This user guide provides specific information on Kontron’s implementation of U-Boot and its usage. Please refer to the
DENX web site for up-to-date on-line documentation of all of U-Boot’s standard features.
6.2 Standard U-Boot Commands
U-Boot is provided with a set of standard commands for which documentation is available on the DENX web site. Some of
the standard commands have sub-groups which can be displayed when help for the main group command is requested.

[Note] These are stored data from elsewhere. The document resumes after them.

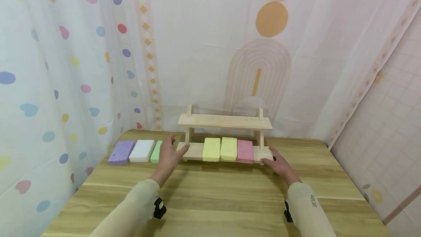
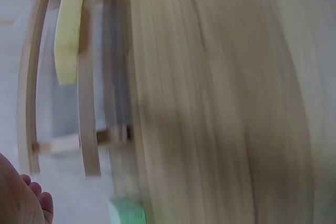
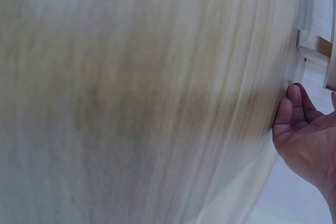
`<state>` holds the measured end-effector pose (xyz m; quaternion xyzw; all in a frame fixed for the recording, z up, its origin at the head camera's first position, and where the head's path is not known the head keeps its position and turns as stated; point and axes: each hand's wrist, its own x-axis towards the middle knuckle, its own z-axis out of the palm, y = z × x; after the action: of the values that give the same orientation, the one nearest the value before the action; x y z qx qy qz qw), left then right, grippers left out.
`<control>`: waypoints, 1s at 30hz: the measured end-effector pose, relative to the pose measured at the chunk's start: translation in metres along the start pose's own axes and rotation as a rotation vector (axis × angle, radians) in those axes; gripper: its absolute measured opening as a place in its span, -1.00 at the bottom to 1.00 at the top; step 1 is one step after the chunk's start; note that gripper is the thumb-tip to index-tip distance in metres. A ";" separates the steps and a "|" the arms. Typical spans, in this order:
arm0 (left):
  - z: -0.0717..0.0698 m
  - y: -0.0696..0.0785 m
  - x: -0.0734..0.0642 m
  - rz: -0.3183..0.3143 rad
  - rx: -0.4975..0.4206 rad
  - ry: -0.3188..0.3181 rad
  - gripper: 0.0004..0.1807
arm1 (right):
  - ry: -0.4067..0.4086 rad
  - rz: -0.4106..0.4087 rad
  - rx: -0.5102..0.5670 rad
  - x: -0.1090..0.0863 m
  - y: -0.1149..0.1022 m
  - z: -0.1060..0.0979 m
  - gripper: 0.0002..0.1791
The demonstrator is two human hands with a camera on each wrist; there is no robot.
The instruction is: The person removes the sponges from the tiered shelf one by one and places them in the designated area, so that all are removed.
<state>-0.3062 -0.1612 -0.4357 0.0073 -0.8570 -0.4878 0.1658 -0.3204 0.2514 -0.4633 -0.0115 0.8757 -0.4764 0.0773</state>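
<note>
A two-tier wooden display stand [image 1: 225, 121] stands near the back of the table. Leaning on its lower shelf are a yellow sponge [image 1: 211, 149], a second yellow sponge [image 1: 228, 148] and a pink sponge [image 1: 245, 151]. My left hand [image 1: 169, 156] is spread at the shelf's left end, its thumb close to the shelf; the left wrist view shows its fingers apart from the stand. At the opposite end, my right hand [image 1: 279, 164] has its thumb by the front corner and its fingers loosely bent. A green sponge [image 1: 156, 153] is partly hidden behind the left hand.
Left of the green sponge, a white sponge [image 1: 142, 151] and a purple sponge [image 1: 121, 153] lie on the wooden table [image 1: 223, 200]. A patterned curtain [image 1: 197, 46] hangs right behind the table and along its left side.
</note>
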 end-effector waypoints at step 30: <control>0.084 0.031 -0.033 -0.042 0.066 0.044 -0.03 | -0.002 -0.018 -0.019 -0.001 0.000 0.000 -0.01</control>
<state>-0.2948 -0.0697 -0.4584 0.0414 -0.8684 -0.4625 0.1741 -0.3190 0.2514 -0.4627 -0.0209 0.8801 -0.4686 0.0738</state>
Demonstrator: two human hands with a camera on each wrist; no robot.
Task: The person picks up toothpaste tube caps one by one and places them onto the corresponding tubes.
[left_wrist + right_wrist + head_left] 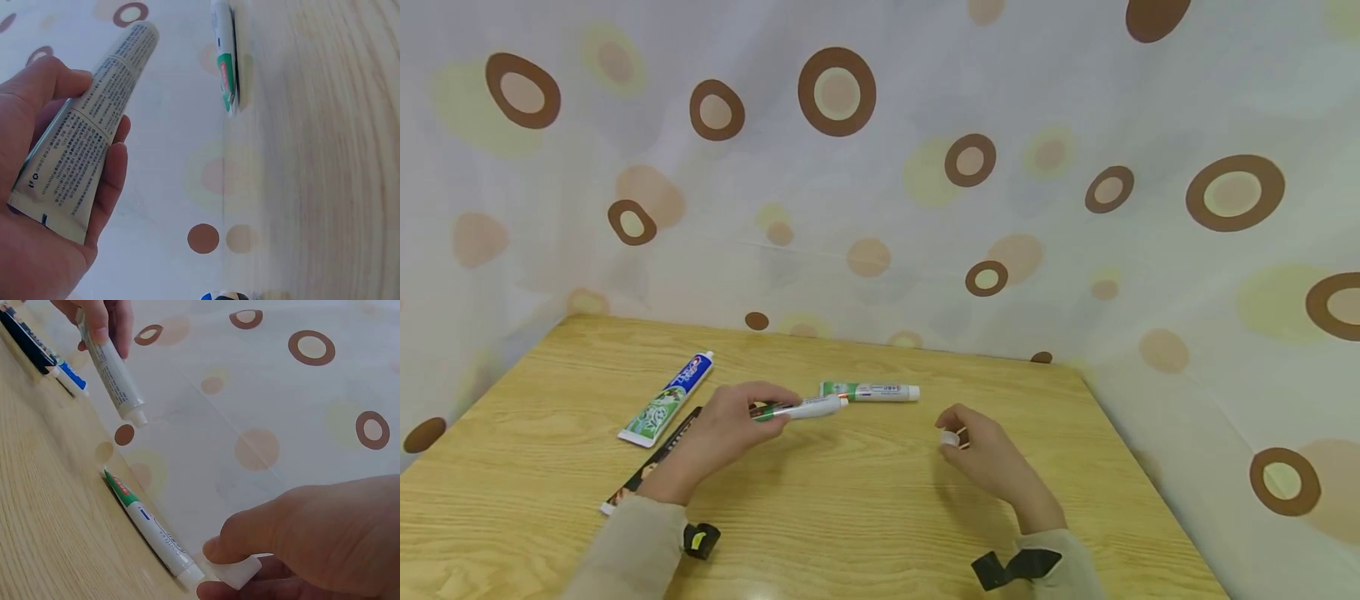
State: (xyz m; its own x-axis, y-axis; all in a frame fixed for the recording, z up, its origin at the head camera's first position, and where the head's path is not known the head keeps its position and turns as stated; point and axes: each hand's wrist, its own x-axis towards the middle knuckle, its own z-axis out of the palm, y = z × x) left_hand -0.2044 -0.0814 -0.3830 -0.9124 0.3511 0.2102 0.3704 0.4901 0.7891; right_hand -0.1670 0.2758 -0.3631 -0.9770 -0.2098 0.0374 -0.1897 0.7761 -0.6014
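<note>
Toothpaste tube of white and green (812, 407) is gripped above the pale wood-grain counter (850, 525) by the left hand (722, 429), with thumb and fingers closed on its opposite edges and the flat end lodged against the palm. Its narrow white nozzle (141, 419) is exposed and aimed toward the right. Rows of small dark print are shown on its back in the left wrist view. A small white plastic cap (950, 437) is pinched between the thumb and fingers of the right hand (988, 458), which is held over the counter, well apart from the tube. Behind the gripped tube, a second white-and-green tube (876, 392), its end covered by a white cap (913, 392), is laid flat on the counter. To the left, a blue-and-green tube (668, 402) is set at a slant, and near it a long black tube (638, 475) is partly hidden by the left arm. Beige sleeves (632, 542) are worn on both arms, and a black strap (702, 540) is fastened at each wrist. Behind the counter, a white cloth (910, 225) patterned with brown rings is hung.
</note>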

Where relevant, further information concerning the usage of standard commands is provided in this guide to assist users in
performing specific functions.
The following table indicates the standard U-boot commands configured for the COMe-cP2020. The blue-shaded table cells
indicate standard U-Boot commands tested by Kontron. Only the standard U-Boot commands relevant for the normal operation of the COMe-cP2020 U-Boot bootloader have been tested by Kontron.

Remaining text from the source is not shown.